Requiem for a Franchise

May 13, 2005
A thought by James Berardinelli

It started in relative anonymity 39 years ago. It will end today in a similar state. How many people know that Star Trek is taking its last bow this evening as the most recent Trek series, "Enterprise," shuts down its warp engines? All things considered, it has been a good run: five series (six, if you count the animated one), ten movies, and a gazillion books and comic tie-ins. Some are hopeful that Star Trek will return at an unspecified point in the future, but I'm doubtful. This has all the earmarks of a franchise that has run its course. After a fruitful run of nearly four decades, it deserves a hallowed spot on television's Boot Hill.
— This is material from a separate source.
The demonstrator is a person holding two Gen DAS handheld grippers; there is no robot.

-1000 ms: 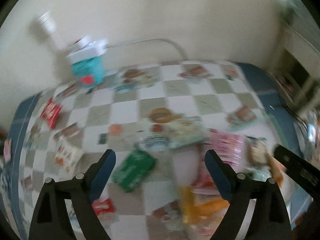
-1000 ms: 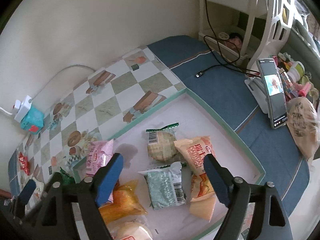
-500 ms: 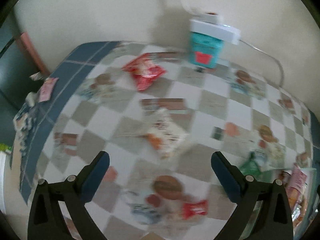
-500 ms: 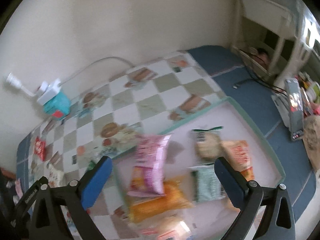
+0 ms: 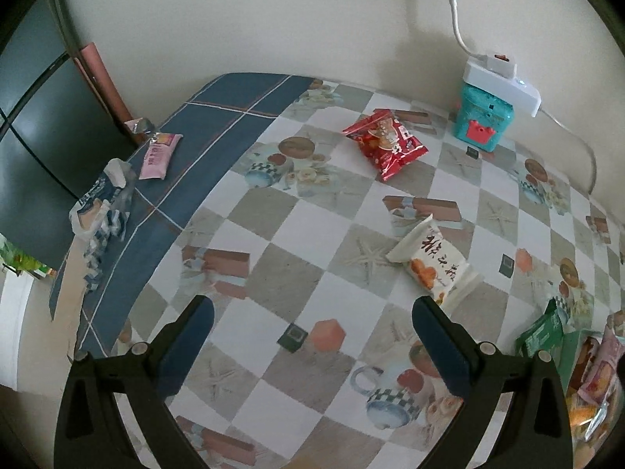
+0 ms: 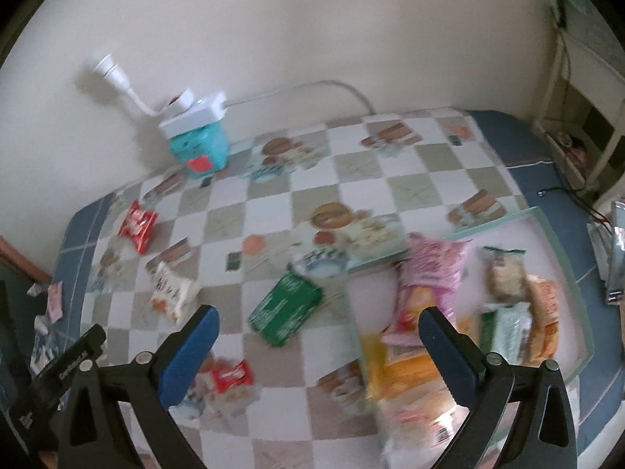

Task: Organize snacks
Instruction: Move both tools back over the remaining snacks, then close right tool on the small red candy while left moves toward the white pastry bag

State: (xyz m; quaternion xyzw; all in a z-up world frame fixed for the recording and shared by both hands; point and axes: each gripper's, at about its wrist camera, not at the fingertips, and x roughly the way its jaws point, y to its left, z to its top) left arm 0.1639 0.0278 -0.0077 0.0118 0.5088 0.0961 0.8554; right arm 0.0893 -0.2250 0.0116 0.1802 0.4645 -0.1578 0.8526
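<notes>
Snack packs lie scattered on a checked tablecloth (image 5: 297,226). My left gripper (image 5: 312,324) hangs open above bare cloth; a white pack (image 5: 433,262) lies just beyond its right finger and a red pack (image 5: 384,144) farther back. My right gripper (image 6: 318,332) is open and holds nothing. A green pack (image 6: 285,306) lies between and beyond its fingers, with a small red pack (image 6: 230,375) beside its left finger. To the right a shallow tray (image 6: 562,242) holds several packs, among them a pink one (image 6: 433,265). The white pack (image 6: 172,293) and red pack (image 6: 136,226) show at left.
A teal box (image 5: 482,121) with a white power strip and cable stands by the wall. A pink sachet (image 5: 158,154) and crumpled wrappers (image 5: 101,211) lie at the table's left blue border. A phone on a stand (image 6: 617,250) is at the far right.
Both views have swung left across the table. The left gripper went from over the tray's edge and green pack to the cloth near the white pack. Both grippers' jaws spread a little wider.
</notes>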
For me, Star Trek hasn't been Star Trek since 1991, when the originators of the 1966-69 series took their final bows. No one, not even the revered Patrick Stewart, could replace William Shatner's hammy James T. Kirk. For me, since Kirk, Spock, and McCoy retired exclusively into reruns, the franchise has been treading water. I liked and watched "The Next Generation" and its successor, "Deep Space Nine," but lost interest in "Voyager" and haven't seen a full episode of "Enterprise." I never viewed Picard & Co. as "imposters" the way some old-guard fans did, but their adventures never enthralled me the way those original 78 (or 79, depending on how you're counting) episodes did. I watched them over and over, on black-and-white and color TVs, during afternoon and late-night time slots. For years, they were the most reliable thing on the tube. (I can remember at the age of 12 sneaking out of bed at 1:00 in the morning to watch "The Tholian Web," the only episode I had not yet seen. I had to rotate the rooftop antenna to pull in the distant signal from New York's Channel 11. The picture was snowy and the audio had a hiss, but it remains one of my strongest memories from early 1980.)
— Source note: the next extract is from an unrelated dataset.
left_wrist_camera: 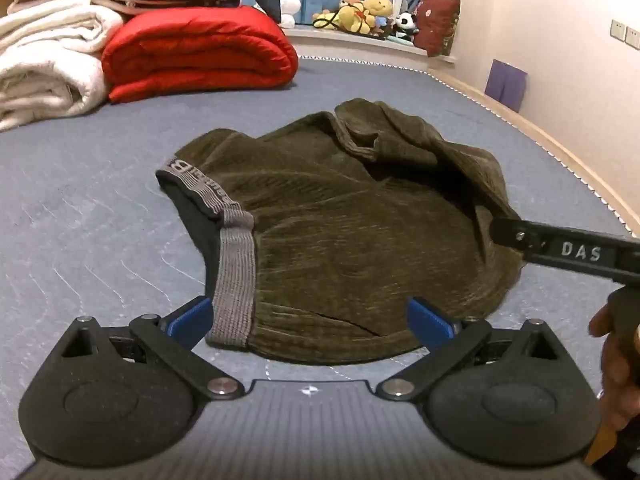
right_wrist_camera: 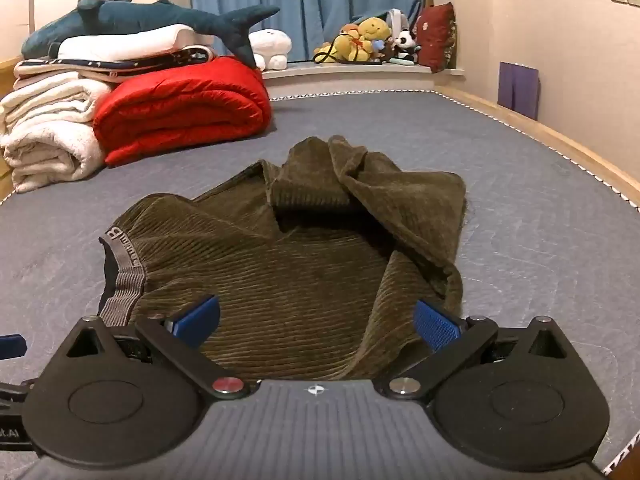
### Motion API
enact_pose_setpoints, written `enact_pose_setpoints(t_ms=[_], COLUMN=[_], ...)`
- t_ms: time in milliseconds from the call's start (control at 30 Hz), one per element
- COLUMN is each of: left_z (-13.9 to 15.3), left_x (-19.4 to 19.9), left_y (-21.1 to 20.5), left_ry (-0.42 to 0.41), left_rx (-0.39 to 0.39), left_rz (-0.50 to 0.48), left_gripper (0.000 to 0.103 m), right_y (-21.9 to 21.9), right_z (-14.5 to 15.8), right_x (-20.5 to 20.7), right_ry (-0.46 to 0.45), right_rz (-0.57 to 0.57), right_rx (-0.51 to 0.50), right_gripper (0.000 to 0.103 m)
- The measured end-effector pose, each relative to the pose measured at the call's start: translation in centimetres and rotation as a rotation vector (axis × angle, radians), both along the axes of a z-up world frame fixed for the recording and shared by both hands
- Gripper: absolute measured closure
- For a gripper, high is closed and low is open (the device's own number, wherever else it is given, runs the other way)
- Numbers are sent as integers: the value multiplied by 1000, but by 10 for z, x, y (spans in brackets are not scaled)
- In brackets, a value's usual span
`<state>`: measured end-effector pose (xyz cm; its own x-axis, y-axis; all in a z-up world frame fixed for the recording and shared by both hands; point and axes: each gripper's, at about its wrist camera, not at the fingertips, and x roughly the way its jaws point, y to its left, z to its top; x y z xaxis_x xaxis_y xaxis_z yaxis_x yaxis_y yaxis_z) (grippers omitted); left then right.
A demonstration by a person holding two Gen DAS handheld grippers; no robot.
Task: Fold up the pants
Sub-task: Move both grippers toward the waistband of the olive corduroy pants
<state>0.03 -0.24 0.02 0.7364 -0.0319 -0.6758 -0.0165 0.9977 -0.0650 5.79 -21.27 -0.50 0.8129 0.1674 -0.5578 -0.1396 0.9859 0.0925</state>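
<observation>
Both grippers stood with jaws fully apart and nothing between them. Left gripper (left_wrist_camera: 310, 320) hovered over the near hem of the pants (left_wrist_camera: 340, 232), its blue pads (left_wrist_camera: 190, 320) straddling the lower end of the grey waistband (left_wrist_camera: 234, 276) on one side and plain corduroy on the other. Right gripper (right_wrist_camera: 316, 326) hung over the same near hem, further toward the right edge of the mattress (right_wrist_camera: 540, 248); whether either touched the cloth could not be told.

From the tools outward, the pants lay directly ahead, bunched in a rough heap near the middle of the mattress and well clear of its edges. Their waistband ran along the heap's left side, from the near hem away toward the far left corner, where a red quilt (left_wrist_camera: 200, 56) and white blankets (left_wrist_camera: 48, 60) were stacked. The legs were folded back in loose flaps (right_wrist_camera: 380, 184) on the far right of the heap.

Judged from this layout, the garment was not yet spread, so its long axis was hard to read. The left gripper was nearer the waistband and the right nearer the crumpled legs. In the left view the right tool's arm (left_wrist_camera: 580, 250) crossed the heap's right margin, held by a hand (left_wrist_camera: 616, 360).
</observation>
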Motion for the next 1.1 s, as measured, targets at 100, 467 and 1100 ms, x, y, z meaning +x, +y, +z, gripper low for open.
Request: enact_pose_setpoints(t_ms=[100,467,1100], left_z=[-4,-9,-13], left_x=[-7,10,9], left_y=[11,7,4], left_ry=[-32,54,67], left_rx=[-33,-39,-40], left_rz=[10,84,71], left_gripper=[0,0,0], right_y=[-6,7,11], right_z=[0,-2,-4], right_x=[0,-8,-9], right_ry=[-3,15,37], right_rz=[11,55,67], right_rx=[-7,25,15], right_gripper=[1,1,1])
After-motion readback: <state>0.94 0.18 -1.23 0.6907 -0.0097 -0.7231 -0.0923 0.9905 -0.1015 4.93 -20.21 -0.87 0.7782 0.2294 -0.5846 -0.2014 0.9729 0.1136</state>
It's one of TV's great ironies that the thing to kill Star Trek is oversaturation. Too much of a "good" thing. Fans who lobbied long and hard during the lean '70s for the return of the U.S.S. Enterprise would be stunned to learn that the eventual end of their beloved franchise would be too much, not too little. Of course, Star Trek in 2005 isn't what it was in 1975. William Shatner wears a toupee and has won an Emmy. Leonard Nimoy no longer claims "I am not Spock." And DeForrest Kelly is dead. Other actors have sat in the captain's chair: Stewart, Brooks, Mugrew, and Bakula.

I came on-board at the end of the "drought," when the hype for Star Trek: The Motion Picture was shifting into high gear. I had seen my first episode of "Star Trek" in the early '70s but didn't become a fan until the summer of 1979. (The same summer that I started watching "Dr. Who" and saw the Star Wars re-release three times.) By the time I saw the movie in December 1979, after standing in the longest film line of my life (which would be eclipsed six months later by The Empire Strikes Back), I had seen about half of the TV episodes. Everything was new and exciting at that time. The movie was mediocre, but every fan was so thrilled to have the crew back that it didn't seem to matter. Star Trek fans loved the idea of the movie more than the actual product.

The 1980s represented Star Trek's Golden Years. The movie series became so popular that after the blockbuster success of Star Trek IV: The Voyage Home (the only Trek movie to earn more than $100 million - the eventual gross would be close to $200 million in today's admission receipts), a new TV series was commissioned. "Star Trek: The Next Generation" was an unqualified success. New fans were born. Star Trek, the cult phenomenon, had gone mainstream.

The first sour note came in 1989 with the release of Star Trek V: The Final Frontier. Studio heads decided that the poor box office indicated that the original crew had become "irrelevant." (The more likely reason, that the movie stunk, never occurred to them.) So it was decided that Star Trek VI: The Undiscovered Country would be the last voyage of the 1966 pioneers. (Sort of - Kirk, Chekov, and Scotty had small roles in the first "Next Generation" movie, Generations. In fact, Kirk died in that one, and, unlike Spock, was not subsequently resurrected.)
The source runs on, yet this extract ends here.